Work order ->
What's required is a verbatim printout of all the data.

Data section ->
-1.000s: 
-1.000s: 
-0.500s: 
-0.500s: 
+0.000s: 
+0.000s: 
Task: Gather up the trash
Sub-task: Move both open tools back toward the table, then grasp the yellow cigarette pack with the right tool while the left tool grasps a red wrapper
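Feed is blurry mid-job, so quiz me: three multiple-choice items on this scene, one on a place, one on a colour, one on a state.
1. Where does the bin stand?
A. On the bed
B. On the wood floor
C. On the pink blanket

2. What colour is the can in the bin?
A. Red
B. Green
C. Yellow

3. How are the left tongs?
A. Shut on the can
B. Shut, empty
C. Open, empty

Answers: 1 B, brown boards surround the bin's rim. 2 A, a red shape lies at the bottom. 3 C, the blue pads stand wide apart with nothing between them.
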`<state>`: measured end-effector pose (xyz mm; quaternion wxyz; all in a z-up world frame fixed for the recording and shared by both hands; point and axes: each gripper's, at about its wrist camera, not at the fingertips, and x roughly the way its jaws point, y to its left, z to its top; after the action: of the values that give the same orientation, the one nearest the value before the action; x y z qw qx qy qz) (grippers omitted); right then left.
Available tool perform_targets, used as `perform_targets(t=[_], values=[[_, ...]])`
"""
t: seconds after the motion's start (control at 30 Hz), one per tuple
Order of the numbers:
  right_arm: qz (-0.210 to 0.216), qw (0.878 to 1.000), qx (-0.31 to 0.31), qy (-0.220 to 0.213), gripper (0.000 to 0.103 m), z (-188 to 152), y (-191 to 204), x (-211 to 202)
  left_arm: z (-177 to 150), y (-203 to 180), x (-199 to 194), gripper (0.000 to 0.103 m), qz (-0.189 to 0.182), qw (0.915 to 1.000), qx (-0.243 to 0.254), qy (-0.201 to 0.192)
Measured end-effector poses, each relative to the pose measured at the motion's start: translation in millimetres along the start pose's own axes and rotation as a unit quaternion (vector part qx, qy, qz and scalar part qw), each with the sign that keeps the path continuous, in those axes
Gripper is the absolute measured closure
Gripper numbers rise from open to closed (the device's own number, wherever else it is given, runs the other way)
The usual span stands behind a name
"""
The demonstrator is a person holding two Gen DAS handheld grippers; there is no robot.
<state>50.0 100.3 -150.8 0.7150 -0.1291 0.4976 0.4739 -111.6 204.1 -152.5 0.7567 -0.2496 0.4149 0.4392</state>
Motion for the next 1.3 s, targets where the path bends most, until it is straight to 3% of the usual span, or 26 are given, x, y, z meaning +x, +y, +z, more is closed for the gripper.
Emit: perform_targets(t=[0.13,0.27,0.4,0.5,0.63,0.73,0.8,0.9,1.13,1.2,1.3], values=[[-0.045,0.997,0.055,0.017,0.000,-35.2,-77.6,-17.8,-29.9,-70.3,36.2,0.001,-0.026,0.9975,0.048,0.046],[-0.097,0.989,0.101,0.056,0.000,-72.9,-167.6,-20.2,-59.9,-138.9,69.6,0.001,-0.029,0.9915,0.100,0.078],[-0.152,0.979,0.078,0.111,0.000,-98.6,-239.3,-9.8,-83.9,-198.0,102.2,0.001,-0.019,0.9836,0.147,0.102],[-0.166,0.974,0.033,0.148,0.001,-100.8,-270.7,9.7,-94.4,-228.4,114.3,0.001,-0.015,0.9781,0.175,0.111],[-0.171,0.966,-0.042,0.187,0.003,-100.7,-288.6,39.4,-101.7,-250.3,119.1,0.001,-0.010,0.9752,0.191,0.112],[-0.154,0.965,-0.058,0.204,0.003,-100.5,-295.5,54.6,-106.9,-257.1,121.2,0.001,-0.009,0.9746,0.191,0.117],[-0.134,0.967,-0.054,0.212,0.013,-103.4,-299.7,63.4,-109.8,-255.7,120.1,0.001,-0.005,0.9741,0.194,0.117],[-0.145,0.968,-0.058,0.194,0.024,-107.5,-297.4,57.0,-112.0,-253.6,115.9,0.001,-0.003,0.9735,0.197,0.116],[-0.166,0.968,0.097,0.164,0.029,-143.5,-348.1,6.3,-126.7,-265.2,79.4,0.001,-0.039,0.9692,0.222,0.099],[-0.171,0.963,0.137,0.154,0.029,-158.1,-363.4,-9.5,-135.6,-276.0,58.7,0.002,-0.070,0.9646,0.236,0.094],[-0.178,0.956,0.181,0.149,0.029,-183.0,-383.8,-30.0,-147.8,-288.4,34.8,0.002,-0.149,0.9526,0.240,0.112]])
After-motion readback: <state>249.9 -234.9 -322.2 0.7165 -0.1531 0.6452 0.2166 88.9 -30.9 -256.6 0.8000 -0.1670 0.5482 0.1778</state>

Answer to the problem ->
-1.000s: 
-1.000s: 
-0.500s: 
-0.500s: 
+0.000s: 
+0.000s: 
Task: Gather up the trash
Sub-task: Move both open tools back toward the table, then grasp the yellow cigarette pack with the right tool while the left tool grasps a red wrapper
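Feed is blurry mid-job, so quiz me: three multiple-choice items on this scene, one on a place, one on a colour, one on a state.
1. Where does the bin stand?
A. On the bed
B. On the wood floor
C. On the pink blanket

2. What colour is the can in the bin?
A. Red
B. Green
C. Yellow

3. How are the left tongs?
A. Shut on the can
B. Shut, empty
C. Open, empty

Answers: 1 B, brown boards surround the bin's rim. 2 A, a red shape lies at the bottom. 3 C, the blue pads stand wide apart with nothing between them.
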`<state>`: measured end-effector pose (xyz mm; quaternion wxyz; all in a z-up world frame fixed for the recording and shared by both hands; point and axes: each gripper's, at about its wrist camera, not at the fingertips, and x roughly the way its jaws point, y to its left, z to its top; after the action: of the values that give the same orientation, the one nearest the value before the action; x y z qw qx qy qz) (grippers omitted); right then left.
Available tool perform_targets, used as `perform_targets(t=[_], values=[[_, ...]])`
"""
t: seconds after the motion's start (control at 30 Hz), one per tuple
Order of the numbers:
  right_arm: qz (-0.210 to 0.216), qw (0.878 to 1.000), qx (-0.31 to 0.31), qy (-0.220 to 0.213), gripper (0.000 to 0.103 m), z (-188 to 152), y (-191 to 204), x (-211 to 202)
  left_arm: z (-177 to 150), y (-203 to 180), x (-199 to 194), gripper (0.000 to 0.103 m), qz (-0.189 to 0.182), qw (0.915 to 1.000), qx (-0.243 to 0.254), qy (-0.201 to 0.192)
Measured end-effector poses, each relative to the pose measured at the motion's start: translation in millimetres along the start pose's own axes and rotation as a unit quaternion (vector part qx, qy, qz and scalar part qw), each with the sign that keeps the path continuous, in those axes
Gripper is the absolute measured closure
Gripper numbers rise from open to closed (the device's own number, wherever else it is given, runs the other way)
The usual span stands behind a name
"""
The demonstrator is a person holding two Gen DAS handheld grippers; there is no robot.
<state>50.0 100.3 -150.8 0.7150 -0.1291 0.4976 0.4739 -111.6 204.1 -152.5 0.7567 -0.2496 0.4149 0.4392</state>
Motion for the next 1.3 s, targets where the path bends most, until it is straight to 3% of the usual span, or 26 are given, x, y, z meaning +x, +y, +z, more is closed for the gripper.
Emit: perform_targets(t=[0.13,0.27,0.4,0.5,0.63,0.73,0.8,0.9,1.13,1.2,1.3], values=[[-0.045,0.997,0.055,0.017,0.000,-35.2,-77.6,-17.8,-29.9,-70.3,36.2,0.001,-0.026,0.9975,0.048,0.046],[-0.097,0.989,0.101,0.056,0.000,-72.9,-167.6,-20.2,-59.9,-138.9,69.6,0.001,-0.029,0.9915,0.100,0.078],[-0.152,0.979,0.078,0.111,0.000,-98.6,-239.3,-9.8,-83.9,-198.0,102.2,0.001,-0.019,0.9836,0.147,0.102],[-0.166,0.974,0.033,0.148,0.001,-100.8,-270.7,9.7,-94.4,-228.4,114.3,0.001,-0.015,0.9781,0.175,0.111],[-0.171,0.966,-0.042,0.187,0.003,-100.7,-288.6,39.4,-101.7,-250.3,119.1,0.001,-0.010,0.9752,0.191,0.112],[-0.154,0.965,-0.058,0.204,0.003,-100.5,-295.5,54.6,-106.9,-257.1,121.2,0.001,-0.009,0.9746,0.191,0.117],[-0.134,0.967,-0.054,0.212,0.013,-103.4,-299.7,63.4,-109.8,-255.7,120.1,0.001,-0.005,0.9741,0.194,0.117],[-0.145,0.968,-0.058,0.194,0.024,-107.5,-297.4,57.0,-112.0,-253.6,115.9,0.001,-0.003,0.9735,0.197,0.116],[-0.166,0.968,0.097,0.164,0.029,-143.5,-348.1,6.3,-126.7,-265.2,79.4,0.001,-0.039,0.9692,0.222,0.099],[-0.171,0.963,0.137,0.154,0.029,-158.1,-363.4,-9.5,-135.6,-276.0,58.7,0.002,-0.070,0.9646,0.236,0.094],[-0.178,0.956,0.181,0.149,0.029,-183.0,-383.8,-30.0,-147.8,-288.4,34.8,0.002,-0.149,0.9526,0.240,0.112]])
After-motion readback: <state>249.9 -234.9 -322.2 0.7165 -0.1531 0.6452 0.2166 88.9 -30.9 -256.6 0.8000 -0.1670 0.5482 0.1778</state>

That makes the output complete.